* **Data excerpts**
Start of Block

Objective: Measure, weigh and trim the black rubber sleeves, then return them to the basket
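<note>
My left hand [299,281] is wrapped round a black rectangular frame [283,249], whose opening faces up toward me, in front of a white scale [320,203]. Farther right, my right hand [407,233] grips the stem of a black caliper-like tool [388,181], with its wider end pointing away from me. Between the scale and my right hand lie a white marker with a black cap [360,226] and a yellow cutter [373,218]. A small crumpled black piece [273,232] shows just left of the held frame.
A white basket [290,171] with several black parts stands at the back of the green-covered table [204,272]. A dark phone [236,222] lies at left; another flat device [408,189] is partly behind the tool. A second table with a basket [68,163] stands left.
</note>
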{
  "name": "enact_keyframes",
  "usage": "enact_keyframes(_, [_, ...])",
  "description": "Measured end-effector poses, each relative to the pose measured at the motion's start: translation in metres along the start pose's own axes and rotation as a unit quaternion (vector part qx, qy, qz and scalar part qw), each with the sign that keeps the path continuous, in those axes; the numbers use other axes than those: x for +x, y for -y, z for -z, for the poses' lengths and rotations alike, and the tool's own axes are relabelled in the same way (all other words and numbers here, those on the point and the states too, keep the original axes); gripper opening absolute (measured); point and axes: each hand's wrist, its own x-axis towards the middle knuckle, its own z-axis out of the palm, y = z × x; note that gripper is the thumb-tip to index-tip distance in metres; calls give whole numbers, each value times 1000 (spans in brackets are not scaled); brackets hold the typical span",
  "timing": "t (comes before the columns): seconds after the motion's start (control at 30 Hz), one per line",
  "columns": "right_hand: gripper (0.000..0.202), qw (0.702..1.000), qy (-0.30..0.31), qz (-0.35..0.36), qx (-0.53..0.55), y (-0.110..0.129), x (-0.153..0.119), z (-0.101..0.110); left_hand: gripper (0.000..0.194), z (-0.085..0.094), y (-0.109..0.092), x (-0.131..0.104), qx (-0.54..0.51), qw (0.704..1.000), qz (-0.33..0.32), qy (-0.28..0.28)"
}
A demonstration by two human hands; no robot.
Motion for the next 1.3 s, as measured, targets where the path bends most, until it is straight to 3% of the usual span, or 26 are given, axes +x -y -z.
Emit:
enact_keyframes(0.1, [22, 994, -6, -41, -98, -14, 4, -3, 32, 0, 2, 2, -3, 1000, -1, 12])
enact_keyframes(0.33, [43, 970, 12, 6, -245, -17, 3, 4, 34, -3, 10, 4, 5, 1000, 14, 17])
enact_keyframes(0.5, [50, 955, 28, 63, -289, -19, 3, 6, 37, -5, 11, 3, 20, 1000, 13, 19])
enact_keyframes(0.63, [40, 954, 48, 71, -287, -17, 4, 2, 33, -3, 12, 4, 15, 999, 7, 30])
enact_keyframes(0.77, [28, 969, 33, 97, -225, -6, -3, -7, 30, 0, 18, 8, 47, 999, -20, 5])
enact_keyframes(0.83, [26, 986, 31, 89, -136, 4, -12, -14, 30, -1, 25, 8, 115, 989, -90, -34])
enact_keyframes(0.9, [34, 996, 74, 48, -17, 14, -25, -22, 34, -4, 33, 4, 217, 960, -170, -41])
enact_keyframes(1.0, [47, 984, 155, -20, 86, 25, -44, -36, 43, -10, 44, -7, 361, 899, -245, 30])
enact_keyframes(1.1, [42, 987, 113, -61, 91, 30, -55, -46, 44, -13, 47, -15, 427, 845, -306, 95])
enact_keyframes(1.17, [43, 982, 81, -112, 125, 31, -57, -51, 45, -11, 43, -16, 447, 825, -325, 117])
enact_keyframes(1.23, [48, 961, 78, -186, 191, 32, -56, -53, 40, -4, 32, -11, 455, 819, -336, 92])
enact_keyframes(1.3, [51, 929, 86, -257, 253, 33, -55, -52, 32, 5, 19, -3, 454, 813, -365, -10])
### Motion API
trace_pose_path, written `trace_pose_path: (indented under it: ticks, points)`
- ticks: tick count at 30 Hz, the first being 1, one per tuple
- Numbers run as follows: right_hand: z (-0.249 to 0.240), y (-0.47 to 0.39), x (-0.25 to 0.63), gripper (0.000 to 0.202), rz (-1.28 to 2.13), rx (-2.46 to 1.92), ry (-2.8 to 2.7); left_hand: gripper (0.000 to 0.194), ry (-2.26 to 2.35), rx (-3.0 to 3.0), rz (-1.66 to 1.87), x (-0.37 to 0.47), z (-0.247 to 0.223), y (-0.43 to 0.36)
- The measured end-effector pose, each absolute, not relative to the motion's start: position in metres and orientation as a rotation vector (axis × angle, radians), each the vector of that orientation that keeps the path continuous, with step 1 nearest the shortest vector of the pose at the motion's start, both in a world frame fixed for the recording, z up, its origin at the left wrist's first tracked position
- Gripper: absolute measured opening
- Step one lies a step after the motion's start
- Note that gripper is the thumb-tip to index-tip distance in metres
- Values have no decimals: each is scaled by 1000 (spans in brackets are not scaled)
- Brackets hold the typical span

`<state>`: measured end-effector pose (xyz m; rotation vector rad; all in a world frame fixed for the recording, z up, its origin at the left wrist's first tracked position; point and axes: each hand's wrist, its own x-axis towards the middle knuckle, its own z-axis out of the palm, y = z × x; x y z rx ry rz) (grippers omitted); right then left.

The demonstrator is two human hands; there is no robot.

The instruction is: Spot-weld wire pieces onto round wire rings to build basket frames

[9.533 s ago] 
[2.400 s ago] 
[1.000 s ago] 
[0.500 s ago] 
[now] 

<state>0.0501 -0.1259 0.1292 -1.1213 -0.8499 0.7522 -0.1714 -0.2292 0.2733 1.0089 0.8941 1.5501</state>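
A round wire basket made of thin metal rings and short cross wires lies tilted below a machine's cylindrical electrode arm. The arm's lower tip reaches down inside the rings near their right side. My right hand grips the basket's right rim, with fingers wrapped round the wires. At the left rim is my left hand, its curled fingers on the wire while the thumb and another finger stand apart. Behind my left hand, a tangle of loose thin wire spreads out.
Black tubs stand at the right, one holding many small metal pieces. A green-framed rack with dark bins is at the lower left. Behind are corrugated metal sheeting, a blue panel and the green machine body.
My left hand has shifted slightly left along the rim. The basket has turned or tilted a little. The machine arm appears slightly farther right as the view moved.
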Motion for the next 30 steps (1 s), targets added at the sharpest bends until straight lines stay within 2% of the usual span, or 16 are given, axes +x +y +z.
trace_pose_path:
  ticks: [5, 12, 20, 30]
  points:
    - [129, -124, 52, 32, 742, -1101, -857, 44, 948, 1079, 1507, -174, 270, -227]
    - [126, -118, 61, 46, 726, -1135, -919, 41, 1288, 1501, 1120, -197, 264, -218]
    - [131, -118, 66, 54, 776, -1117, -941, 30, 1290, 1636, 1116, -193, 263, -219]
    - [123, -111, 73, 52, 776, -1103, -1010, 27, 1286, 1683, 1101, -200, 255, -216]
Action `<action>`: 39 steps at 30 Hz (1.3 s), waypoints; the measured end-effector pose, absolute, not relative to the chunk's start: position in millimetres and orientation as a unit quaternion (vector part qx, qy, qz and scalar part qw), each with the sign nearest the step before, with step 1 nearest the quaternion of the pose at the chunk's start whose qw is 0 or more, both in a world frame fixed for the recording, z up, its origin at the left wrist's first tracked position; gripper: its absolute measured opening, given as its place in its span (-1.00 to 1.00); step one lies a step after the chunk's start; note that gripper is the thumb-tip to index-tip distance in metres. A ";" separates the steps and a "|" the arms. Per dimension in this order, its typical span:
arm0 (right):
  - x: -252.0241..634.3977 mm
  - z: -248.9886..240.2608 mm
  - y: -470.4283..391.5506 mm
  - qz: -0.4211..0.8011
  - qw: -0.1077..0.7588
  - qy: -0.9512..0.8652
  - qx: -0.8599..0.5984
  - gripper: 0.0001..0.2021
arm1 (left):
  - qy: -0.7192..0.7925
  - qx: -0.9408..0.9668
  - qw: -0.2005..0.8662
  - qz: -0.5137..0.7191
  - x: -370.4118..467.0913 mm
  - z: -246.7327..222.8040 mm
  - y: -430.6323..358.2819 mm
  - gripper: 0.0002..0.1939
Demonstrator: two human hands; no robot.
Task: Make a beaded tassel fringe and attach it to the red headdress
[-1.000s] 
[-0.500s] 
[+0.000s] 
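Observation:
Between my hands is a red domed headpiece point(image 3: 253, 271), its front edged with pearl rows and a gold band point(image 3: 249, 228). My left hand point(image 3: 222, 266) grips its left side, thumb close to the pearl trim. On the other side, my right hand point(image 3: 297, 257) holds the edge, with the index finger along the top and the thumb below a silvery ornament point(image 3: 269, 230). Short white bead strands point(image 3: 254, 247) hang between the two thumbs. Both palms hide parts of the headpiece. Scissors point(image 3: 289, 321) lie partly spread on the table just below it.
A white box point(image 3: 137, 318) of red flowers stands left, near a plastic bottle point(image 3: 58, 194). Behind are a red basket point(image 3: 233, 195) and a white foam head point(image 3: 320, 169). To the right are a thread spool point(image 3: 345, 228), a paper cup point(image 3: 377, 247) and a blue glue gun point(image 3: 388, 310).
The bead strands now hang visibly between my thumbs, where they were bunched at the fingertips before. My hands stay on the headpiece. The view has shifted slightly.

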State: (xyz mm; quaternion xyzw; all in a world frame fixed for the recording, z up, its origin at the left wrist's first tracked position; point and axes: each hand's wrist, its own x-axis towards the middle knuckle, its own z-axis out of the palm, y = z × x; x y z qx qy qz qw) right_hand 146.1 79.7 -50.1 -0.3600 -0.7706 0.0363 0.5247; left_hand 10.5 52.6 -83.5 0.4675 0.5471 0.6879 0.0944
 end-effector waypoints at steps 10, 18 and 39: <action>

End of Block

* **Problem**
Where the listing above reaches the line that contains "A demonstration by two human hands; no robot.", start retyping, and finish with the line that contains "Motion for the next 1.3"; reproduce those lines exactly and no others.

* **Expected answer**
A demonstration by two human hands; no robot.
Motion for the next 1.3 s, as measured, targets where the path bends most, until it is straight to 3% of the usual span, or 26 are given, axes +x -y -z.

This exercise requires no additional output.